By Dhirendra Tripathi
Investing.com – Kellogg stock (NYSE:K) traded 3% higher Thursday after the cereal-maker rode price hikes and high demand to beat fourth-quarter estimates and followed that up with a robust outlook.
Record-high prices of crude and farm produce like wheat and corn as well as cooking oils has roiled the commodity markets, hurting packaged food companies.
Demand for its Rice Krispies and Corn Flakes has stayed elevated because of their utility for home-stuck and working-from-home consumers. Price hikes have followed while consumers haven’t really complained, boosting sales.

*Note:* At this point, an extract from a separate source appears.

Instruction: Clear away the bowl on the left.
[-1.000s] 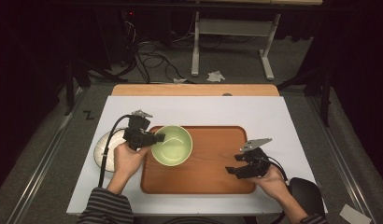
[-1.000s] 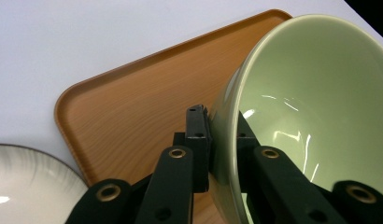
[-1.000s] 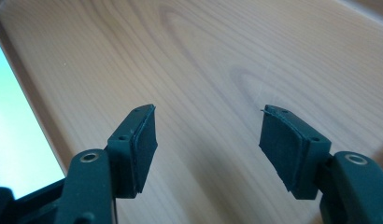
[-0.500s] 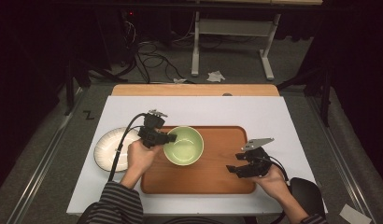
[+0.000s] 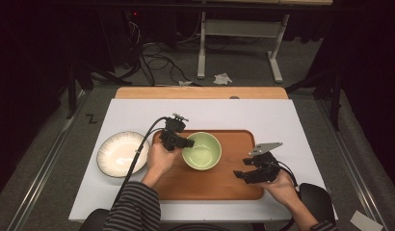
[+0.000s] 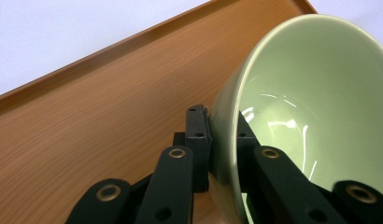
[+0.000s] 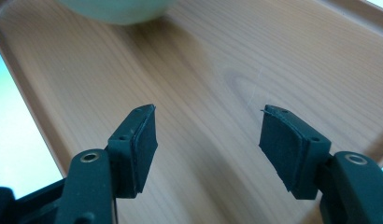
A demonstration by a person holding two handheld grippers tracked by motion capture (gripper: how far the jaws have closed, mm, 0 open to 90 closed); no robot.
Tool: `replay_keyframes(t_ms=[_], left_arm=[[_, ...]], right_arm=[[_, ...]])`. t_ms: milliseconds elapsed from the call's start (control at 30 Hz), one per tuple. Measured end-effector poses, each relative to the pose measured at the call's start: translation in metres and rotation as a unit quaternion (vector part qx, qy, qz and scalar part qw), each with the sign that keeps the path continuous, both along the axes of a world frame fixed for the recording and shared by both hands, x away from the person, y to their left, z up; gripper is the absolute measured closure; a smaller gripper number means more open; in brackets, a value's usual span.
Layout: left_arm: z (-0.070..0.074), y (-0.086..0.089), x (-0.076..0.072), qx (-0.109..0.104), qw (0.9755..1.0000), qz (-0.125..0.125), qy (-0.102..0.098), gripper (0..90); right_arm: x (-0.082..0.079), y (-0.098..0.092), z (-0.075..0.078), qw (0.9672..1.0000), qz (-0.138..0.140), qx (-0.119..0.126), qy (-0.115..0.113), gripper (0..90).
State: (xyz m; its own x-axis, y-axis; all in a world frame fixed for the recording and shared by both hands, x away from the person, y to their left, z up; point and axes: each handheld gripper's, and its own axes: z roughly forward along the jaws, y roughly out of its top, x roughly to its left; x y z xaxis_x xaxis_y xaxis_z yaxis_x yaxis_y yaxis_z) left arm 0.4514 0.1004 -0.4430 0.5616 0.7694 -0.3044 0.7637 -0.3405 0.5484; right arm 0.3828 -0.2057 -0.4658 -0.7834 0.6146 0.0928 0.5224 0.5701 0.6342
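Observation:
A pale green bowl (image 5: 202, 151) sits over the middle of the wooden tray (image 5: 234, 187). My left gripper (image 5: 187, 143) is shut on the bowl's left rim. In the left gripper view the rim of the green bowl (image 6: 301, 107) is pinched between the two black jaws, one pad outside the wall and one inside, with my left gripper (image 6: 222, 140) over the wooden tray (image 6: 96, 107). My right gripper (image 5: 240, 174) rests open over the tray's right part, empty. In the right gripper view my right gripper (image 7: 208, 135) has only the tray's wood (image 7: 217, 70) between its pads; the green bowl (image 7: 115, 9) lies beyond.
A white ribbed plate (image 5: 122, 153) lies on the white table top (image 5: 205, 113) left of the tray. A wooden board (image 5: 200, 93) lines the table's far edge. Cables and a desk frame (image 5: 239, 43) stand on the floor behind.
My left gripper has carried the green bowl to the right, from the tray's left part toward its middle, and a little lower. My right gripper has stayed put.

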Motion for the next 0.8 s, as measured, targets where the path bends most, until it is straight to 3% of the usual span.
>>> replay_keyframes(t_ms=[600, 800], left_arm=[[-0.026, -0.013, 0.013, 0.021, 0.9995, 0.011, 0.023, 82.0], [-0.028, -0.013, 0.015, 0.012, 0.9994, 0.014, 0.030, 82.0]], right_arm=[[0.000, 0.000, 0.000, 1.0000, 0.005, -0.003, 0.004, 38.1], [0.000, 0.000, 0.000, 1.0000, 0.005, -0.003, 0.005, 38.0]])
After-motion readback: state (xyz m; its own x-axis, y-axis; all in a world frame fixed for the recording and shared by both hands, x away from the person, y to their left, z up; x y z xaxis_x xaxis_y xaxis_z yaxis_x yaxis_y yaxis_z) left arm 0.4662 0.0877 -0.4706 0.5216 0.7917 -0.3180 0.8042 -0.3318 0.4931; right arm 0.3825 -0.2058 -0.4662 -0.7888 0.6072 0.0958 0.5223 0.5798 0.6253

A 12-week-long labor strike, running through much of the quarter and spread across its four cereal plants in the U.S., eroded operating profit by close to 15%. Supply chain disruptions caused their own damage. As a result, net sales fell 1.3% to $3.4 billion in the fourth quarter and the company expects the hurt to linger through June, according to Reuters.
Fourth-quarter sales were also lower because of an extra shipping week in the same period a year ago.
A small fire also occurred at one of the plants in early December.
"After our supply was further disrupted by the fire and strike, we are recovering production, inventory and service levels and commercial programs in that (U.S. cereal) business", Reuters quoted Chief Executive Officer Steven Cahillane as saying.
Adjusted profit per share in the fourth quarter was lower by 3 cents at 83 cents but beat estimates.
The company expects current-year organic net sales to grow by around 3%, led by higher prices. Both reported and organic net sales in 2021 topped $14 billion.